Soooooo Confused.

I am always confused. I think way to much. It's really tiring. I have always been the slower one of my group and I really hate it. I have a hard time doing easy stuff, like simple add and subtract, I have to think about it. So I try my best to not do math around others or it will just lower my mood by getting made fun of. I am only good in a few subjects. But that's still not saying much.
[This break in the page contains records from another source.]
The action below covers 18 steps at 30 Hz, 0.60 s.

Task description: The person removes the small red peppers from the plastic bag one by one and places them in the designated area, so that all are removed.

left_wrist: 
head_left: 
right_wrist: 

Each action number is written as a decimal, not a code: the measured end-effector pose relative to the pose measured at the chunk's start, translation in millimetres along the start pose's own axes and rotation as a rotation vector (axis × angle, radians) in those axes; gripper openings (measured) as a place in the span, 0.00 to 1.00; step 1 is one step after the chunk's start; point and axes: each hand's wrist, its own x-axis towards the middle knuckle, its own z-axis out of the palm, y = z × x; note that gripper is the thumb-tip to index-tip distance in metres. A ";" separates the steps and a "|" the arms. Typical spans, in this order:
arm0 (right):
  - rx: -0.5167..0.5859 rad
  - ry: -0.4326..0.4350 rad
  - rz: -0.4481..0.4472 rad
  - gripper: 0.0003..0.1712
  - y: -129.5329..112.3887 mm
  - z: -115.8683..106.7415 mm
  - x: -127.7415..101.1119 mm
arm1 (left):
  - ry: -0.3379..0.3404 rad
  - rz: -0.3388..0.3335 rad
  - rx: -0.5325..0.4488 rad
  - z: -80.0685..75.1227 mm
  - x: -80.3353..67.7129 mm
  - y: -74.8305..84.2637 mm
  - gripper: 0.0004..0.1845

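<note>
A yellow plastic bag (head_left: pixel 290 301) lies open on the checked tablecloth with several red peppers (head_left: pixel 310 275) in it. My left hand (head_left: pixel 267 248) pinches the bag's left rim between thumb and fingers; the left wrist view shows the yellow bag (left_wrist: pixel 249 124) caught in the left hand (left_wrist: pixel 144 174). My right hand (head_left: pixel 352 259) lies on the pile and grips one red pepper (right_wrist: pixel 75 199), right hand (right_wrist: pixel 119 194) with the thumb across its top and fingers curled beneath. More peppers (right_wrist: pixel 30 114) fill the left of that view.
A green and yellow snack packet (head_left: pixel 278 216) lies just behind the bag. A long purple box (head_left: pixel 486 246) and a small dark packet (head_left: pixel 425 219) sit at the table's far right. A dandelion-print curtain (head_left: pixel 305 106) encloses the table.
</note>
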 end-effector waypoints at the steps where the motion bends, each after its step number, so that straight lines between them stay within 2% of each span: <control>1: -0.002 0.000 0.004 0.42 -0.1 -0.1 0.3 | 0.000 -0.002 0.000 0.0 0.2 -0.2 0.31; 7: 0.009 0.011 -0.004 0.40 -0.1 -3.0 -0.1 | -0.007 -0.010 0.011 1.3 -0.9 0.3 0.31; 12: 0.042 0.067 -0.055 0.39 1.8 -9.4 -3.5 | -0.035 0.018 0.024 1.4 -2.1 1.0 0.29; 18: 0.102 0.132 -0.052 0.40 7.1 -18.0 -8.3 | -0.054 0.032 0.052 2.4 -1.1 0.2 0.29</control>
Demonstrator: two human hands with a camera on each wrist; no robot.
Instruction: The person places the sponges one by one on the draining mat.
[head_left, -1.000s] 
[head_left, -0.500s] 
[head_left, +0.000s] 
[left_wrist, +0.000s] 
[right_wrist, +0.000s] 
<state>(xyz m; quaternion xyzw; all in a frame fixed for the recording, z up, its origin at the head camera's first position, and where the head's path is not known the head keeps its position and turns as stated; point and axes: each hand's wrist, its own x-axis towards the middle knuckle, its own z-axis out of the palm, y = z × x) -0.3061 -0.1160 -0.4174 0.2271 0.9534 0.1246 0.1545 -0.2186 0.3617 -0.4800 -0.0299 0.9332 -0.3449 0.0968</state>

I've been trying to change my views and point of view, but sometimes I come to the conclusion that there's no point. I wanna be better but I don't know how to control my moods. I'm usually happy but once a month or so I get all upset and want to hurt someone. I'm not sure what to do. I am not going to take meds because I don't believe in them. Its good for some people, but not me. I want to learn to live without. I am always so lonely. The only 2 people I hangout with live kinda far to constantly go hangout. I think that's it.
johnnywillsave johnnywillsave
26-30, M
2 Responses May 5, 2012

You are bad at maths yet you are good at cooking. You can't be good at everything. Focus on the things you are good it and try to develop yourself within those areas.

I'm not good at much.

I find it miserable how I can relate to this so much. =[ I'm still going through this too but I don't really have a solution, guess it's something to adapt to overtime...

No! thats just lazy. You must be from america.